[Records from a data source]
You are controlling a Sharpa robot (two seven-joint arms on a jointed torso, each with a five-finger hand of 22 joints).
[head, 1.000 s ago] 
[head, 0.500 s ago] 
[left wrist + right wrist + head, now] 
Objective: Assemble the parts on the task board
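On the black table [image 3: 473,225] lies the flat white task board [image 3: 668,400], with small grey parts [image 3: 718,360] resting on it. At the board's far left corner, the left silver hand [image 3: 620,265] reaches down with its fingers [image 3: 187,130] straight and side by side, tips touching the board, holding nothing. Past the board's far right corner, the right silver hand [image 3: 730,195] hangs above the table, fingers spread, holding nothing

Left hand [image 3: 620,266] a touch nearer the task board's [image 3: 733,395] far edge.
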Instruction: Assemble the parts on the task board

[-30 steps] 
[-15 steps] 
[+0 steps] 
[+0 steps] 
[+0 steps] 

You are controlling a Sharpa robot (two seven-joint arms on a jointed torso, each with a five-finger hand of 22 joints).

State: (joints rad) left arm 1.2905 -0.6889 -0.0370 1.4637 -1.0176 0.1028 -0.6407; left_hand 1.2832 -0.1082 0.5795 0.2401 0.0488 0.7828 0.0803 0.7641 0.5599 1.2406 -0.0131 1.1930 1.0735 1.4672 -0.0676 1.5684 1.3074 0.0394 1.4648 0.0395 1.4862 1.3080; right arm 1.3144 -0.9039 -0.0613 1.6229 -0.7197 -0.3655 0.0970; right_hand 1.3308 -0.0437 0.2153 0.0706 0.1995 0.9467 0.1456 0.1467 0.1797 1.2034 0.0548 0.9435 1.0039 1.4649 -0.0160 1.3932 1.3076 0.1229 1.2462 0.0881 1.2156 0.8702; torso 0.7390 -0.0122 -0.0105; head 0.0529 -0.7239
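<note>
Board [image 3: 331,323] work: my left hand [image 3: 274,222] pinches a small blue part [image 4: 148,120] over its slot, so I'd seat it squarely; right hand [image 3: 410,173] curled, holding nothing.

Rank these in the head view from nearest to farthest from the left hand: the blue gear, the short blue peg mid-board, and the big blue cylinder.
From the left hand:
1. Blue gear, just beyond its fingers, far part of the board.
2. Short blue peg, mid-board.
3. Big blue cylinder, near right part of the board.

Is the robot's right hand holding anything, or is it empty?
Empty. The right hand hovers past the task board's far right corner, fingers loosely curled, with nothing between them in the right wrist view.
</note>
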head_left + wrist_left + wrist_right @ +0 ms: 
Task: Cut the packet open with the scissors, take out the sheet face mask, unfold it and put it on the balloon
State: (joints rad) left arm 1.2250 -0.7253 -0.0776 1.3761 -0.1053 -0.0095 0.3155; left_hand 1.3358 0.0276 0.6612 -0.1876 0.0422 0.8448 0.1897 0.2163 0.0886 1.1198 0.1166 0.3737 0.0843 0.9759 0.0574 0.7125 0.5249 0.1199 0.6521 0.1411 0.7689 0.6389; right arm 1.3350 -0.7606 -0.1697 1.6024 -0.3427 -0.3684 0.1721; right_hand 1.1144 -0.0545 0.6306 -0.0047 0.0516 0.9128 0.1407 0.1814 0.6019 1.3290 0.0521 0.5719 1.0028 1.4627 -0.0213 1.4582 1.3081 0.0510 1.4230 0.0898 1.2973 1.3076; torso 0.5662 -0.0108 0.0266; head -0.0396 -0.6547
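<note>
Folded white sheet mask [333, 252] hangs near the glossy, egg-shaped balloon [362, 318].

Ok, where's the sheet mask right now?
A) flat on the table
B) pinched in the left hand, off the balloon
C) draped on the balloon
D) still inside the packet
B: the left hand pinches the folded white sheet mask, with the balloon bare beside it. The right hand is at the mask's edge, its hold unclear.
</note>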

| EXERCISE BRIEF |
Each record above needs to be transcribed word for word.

| RESULT OF THE EXERCISE |
You are controlling a Sharpa robot (two seven-joint arms on a jointed torso, each with a five-finger hand of 22 joints).
[head, 1.000 s ago] 
[head, 0.500 s ago] 
[left wrist + right wrist + head, now] 
Objective: Assemble the parts on the task board
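On the black table [image 3: 473,225] lies the flat white task board [image 3: 668,400], with small grey parts [image 3: 718,360] resting on it. At the board's far left corner, the left silver hand [image 3: 620,265] reaches down with its fingers [image 3: 187,130] straight and side by side, tips touching the board, holding nothing. Past the board's far right corner, the right silver hand [image 3: 730,195] hangs above the table, fingers spread, holding nothing

Left hand [image 3: 620,266] a touch nearer the task board's [image 3: 733,395] far edge.
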Instruction: Assemble the parts on the task board

[-30 steps] 
[-15 steps] 
[+0 steps] 
[+0 steps] 
[+0 steps] 

You are controlling a Sharpa robot (two seven-joint arms on a jointed torso, each with a five-finger hand of 22 joints).

State: (joints rad) left arm 1.2905 -0.6889 -0.0370 1.4637 -1.0176 0.1028 -0.6407; left_hand 1.2832 -0.1082 0.5795 0.2401 0.0488 0.7828 0.0803 0.7641 0.5599 1.2406 -0.0131 1.1930 1.0735 1.4672 -0.0676 1.5684 1.3074 0.0394 1.4648 0.0395 1.4862 1.3080; right arm 1.3144 -0.9039 -0.0613 1.6229 -0.7197 -0.3655 0.0970; right_hand 1.3308 -0.0437 0.2153 0.0706 0.1995 0.9467 0.1456 0.1467 0.1797 1.2034 0.0548 0.9435 1.0039 1.4649 -0.0160 1.3932 1.3076 0.1229 1.2462 0.0881 1.2156 0.8702; torso 0.7390 -0.0122 -0.0105; head 0.0529 -0.7239
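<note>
Board [image 3: 331,323] work: my left hand [image 3: 274,222] pinches a small blue part [image 4: 148,120] over its slot, so I'd seat it squarely; right hand [image 3: 410,173] curled, holding nothing.

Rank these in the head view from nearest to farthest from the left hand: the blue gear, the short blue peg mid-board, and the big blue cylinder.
From the left hand:
1. Blue gear, just beyond its fingers, far part of the board.
2. Short blue peg, mid-board.
3. Big blue cylinder, near right part of the board.

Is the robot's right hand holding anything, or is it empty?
Empty. The right hand hovers past the task board's far right corner, fingers loosely curled, with nothing between them in the right wrist view.
</note>
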head_left + wrist_left + wrist_right @ +0 ms: 
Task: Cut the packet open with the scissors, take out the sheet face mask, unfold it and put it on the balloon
State: (joints rad) left arm 1.2250 -0.7253 -0.0776 1.3761 -0.1053 -0.0095 0.3155; left_hand 1.3358 0.0276 0.6612 -0.1876 0.0422 0.8448 0.1897 0.2163 0.0886 1.1198 0.1166 0.3737 0.0843 0.9759 0.0574 0.7125 0.5249 0.1199 0.6521 0.1411 0.7689 0.6389; right arm 1.3350 -0.7606 -0.1697 1.6024 -0.3427 -0.3684 0.1721; right_hand 1.1144 -0.0545 0.6306 -0.0047 0.0516 0.9128 0.1407 0.1814 0.6019 1.3290 0.0521 0.5719 1.0028 1.4627 -0.0213 1.4582 1.3081 0.0510 1.4230 0.0898 1.2973 1.3076; torso 0.5662 -0.0108 0.0266; head -0.0396 -0.6547
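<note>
Folded white sheet mask [333, 252] hangs near the glossy, egg-shaped balloon [362, 318].

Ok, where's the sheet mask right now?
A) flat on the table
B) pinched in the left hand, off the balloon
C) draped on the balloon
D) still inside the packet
B: the left hand pinches the folded white sheet mask, with the balloon bare beside it. The right hand is at the mask's edge, its hold unclear.
</note>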

No more work is left in this exercise.